The Cynefin Framework (pronounced “key-nevin”) asks decision makers to assess context patterns and ask ourselves how we learn and what we know in five different domains. With the domain identified, we can choose questions, analyze the issue, and create an action plan. It enables us to include linear decision-making processes and expand beyond them when the context demands it.  It asks us to integrate what we know about our expertise, management theory, psychology, and complex adaptive systems.

Here is a short summary of the five domains:

  • Simple, where the relationship between cause and effect is obvious to all, the approach is to Sense – Categorise – Respond and we can apply best practice.
  • Complicated, where the relationship between cause and effect requires analysis or some other form of investigation and/or the application of expert knowledge, the approach is to Sense – Analyze – Respond and we can apply good practice.
  • Complex, where the relationship between cause and effect can only be perceived in retrospect, but not in advance, the approach is to Probe – Sense – Respond and we can sense emergent practice.
  • Chaotic, where there is no relationship between cause and effect at systems level, the approach is to Act – Sense – Respond and we can discover novel practice.
  • Disorder, which is the state of not knowing what type of causality exists, in which state people will revert to their own comfort zone in making a decision. (1)
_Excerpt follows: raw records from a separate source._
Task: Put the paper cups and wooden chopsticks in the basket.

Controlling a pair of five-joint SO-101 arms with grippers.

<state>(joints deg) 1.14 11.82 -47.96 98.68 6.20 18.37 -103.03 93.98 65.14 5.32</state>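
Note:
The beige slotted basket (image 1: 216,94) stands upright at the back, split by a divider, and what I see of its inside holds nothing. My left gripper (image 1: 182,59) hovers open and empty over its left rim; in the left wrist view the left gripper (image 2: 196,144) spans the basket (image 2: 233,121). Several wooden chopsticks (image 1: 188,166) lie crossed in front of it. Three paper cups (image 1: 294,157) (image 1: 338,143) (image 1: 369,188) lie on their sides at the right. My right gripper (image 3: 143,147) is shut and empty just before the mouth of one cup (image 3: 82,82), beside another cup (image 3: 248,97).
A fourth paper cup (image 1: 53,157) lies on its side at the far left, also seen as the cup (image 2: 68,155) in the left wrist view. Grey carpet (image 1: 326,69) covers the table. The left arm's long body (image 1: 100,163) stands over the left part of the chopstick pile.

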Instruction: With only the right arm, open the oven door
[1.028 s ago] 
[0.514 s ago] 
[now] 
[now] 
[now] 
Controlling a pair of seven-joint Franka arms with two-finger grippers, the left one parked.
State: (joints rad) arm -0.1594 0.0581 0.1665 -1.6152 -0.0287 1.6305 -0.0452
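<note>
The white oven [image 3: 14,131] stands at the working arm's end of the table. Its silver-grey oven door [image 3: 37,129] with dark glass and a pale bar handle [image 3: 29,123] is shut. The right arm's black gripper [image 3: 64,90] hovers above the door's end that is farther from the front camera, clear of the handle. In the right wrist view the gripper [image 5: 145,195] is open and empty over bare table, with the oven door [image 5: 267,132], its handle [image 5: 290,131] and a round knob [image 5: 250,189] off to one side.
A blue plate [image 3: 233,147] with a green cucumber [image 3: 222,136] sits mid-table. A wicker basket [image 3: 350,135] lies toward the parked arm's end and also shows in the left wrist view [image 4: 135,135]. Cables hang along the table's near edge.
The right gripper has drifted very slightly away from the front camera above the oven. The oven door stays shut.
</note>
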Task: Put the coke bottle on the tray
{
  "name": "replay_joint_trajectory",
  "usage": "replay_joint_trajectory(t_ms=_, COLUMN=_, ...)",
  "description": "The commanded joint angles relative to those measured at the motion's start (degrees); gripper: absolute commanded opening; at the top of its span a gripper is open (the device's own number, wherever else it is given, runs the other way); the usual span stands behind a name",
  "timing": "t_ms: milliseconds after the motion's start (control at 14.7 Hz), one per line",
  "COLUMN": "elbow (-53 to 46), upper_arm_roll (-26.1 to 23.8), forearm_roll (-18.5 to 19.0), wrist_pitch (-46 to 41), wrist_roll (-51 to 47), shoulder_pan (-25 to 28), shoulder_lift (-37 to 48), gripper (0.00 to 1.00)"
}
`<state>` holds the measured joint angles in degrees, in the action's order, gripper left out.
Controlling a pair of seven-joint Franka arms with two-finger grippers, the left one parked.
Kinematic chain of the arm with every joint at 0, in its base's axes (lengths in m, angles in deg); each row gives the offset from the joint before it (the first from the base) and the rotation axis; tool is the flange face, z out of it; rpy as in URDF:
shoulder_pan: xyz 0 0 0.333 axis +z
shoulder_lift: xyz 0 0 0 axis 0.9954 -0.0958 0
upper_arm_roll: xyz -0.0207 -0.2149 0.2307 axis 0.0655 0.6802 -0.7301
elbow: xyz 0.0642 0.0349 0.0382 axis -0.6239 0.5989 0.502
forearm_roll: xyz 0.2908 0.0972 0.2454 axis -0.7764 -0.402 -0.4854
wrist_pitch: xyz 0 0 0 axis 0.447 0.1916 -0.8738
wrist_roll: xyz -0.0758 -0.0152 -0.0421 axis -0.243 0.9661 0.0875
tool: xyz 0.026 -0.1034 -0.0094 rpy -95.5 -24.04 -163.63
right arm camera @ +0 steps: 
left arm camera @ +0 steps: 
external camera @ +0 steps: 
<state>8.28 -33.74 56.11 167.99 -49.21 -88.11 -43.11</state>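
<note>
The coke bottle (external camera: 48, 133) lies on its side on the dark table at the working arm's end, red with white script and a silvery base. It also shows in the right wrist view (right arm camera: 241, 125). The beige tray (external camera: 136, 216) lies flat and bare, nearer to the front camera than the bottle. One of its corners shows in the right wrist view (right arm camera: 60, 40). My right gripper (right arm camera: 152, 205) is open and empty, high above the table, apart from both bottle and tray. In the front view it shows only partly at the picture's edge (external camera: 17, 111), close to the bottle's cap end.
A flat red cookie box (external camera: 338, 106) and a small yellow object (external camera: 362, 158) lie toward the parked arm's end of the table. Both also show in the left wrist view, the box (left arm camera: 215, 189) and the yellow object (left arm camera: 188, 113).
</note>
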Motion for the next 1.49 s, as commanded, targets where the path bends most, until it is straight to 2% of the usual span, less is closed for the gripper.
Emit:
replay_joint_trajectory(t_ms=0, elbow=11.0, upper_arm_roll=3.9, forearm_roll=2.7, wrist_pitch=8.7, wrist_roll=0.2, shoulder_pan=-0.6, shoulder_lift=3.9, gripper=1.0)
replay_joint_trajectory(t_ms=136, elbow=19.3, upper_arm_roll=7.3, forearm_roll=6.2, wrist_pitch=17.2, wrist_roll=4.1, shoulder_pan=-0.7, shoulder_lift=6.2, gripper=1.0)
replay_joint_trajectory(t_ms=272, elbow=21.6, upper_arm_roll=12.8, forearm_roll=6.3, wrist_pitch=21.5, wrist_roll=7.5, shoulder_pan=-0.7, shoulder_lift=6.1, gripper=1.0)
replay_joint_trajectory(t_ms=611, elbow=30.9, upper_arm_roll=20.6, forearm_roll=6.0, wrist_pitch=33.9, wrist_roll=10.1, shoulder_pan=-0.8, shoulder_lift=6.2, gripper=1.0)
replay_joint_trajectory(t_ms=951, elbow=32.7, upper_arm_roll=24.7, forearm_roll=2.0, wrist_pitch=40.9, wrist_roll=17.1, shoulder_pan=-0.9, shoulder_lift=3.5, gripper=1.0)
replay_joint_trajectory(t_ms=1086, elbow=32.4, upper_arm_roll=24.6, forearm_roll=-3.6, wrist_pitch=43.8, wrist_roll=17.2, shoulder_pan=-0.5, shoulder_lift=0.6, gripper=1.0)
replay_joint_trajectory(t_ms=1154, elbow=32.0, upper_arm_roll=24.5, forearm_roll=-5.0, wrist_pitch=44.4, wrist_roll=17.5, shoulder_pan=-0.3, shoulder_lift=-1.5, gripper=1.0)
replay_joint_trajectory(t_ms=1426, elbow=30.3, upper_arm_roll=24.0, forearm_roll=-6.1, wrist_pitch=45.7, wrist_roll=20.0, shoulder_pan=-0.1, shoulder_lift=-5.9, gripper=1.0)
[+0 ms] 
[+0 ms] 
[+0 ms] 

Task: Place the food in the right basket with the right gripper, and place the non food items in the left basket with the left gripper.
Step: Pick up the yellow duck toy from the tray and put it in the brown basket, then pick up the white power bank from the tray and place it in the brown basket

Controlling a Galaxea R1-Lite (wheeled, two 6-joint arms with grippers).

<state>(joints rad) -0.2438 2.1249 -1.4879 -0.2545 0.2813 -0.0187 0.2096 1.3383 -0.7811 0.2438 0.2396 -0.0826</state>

And, from Snowden and Boone, developers of the Cynefin process:

In the complex environment of the current business world, leaders often will be called upon to act against their instincts. They will need to know when to share power and when to wield it alone, when to look to the wisdom of the group and when to take their own counsel. A deep understanding of context, the ability to embrace complexity and paradox, and a willingness to flexibly change leadership style will be required for leaders who want to make things happen in a time of increasing uncertainty. (2)

What methods do you use when making decisions? What questions would you find most useful in each of these domains?

Cognitive-Edge Methods (free)
Harvard Business Review: A Leader’s Framework for Decision Making

(1) Cynefin retrieved from on January 28, 2013.
(2) Snowden, D. J. & Boone, M. E. (2007) “A Leader’s Framework for Decision Making.” Harvard Business Review, 85(11), p. 69-76.